(Article from Insurance Law Alert, November 2017)
For more information, please visit the Insurance Law Alert Resource Center.
Ruling on a matter of first impression under Missouri law, the Missouri Supreme Court ruled that a pollution exclusion bars coverage for claims alleging injury caused by toxic emissions of lead, arsenic and other harmful substances.
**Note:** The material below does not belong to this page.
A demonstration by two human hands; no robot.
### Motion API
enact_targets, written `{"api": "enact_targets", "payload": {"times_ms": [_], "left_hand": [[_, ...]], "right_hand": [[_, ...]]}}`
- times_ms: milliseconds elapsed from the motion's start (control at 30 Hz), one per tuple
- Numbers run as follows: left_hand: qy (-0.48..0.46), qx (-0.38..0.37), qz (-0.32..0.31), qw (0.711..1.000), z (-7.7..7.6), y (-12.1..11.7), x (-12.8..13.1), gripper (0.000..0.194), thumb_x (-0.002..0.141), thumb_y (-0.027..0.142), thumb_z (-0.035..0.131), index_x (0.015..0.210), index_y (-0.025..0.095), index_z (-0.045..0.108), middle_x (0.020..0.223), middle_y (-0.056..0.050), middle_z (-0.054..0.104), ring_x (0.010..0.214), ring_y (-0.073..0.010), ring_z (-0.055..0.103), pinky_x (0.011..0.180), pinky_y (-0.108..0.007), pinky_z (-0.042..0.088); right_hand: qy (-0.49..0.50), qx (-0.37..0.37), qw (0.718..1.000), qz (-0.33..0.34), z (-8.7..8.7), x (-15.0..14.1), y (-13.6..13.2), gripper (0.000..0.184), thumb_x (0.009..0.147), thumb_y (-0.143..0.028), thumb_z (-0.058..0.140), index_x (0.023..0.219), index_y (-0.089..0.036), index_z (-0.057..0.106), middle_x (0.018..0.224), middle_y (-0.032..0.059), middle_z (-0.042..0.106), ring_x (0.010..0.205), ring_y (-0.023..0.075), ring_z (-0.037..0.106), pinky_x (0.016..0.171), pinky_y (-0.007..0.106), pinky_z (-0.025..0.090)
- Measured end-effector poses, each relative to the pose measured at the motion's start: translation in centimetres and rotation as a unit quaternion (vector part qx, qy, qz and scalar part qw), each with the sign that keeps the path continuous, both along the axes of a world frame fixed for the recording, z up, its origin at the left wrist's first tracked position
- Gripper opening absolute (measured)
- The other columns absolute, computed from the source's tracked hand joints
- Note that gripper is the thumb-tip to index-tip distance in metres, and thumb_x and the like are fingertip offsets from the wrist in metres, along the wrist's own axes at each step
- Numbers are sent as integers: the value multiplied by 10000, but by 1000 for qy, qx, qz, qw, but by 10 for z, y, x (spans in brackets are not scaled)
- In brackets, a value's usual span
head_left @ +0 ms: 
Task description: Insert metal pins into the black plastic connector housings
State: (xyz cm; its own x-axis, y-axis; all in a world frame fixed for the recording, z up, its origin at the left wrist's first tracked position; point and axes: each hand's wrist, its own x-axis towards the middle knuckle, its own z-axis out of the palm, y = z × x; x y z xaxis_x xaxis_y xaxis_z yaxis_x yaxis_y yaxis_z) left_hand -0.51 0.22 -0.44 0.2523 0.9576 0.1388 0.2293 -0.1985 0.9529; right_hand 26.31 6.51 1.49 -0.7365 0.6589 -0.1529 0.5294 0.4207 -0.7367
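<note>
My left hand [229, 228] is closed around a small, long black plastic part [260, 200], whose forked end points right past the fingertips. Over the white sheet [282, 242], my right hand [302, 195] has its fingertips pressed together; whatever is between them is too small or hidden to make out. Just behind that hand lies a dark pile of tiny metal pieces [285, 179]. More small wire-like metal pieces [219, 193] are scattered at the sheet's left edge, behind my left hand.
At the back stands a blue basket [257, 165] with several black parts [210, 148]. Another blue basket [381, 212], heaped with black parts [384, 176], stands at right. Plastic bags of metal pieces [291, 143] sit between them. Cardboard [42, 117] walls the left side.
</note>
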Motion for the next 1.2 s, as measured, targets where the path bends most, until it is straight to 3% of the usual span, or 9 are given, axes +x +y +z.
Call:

Doe Run Res. Corp. v. Am. Guarantee & Liab. Ins., 2017 WL 5078078 (Mo. Oct. 31, 2017). Reversing a lower court decision, the Missouri Supreme Court held that the exclusion was unambiguous, notwithstanding its failure to define “contaminant” or “irritant” or to list specific contaminants. Significantly, the court distinguished
Hocker Oil Co. v. Barker-Phillips-Jackson, Inc., 997 S.W.2d 510 (Mo. App. 1999), which deemed a pollution exclusion ambiguous as to gasoline-related damage based on its failure to identify gasoline as a pollutant. The court explained that the finding of ambiguity in
Hocker was based on the fact that the insured party was a gasoline company that considered gasoline to be a product rather than a pollutant. Here, however, the bodily injury claims arose out of toxic substances released into the atmosphere rather than out of exposure to Doe Run’s commercial lead products. Although some of the toxins were lead particulates, the court emphasized the distinction between commercially valuable lead products and the harmful particulate lead toxins in the atmosphere. The court stated: “That its toxic or hazardous materials are valuable products if Doe Run properly contains them does not make them any less ‘pollutants’ when they are abandoned and released into the environment.”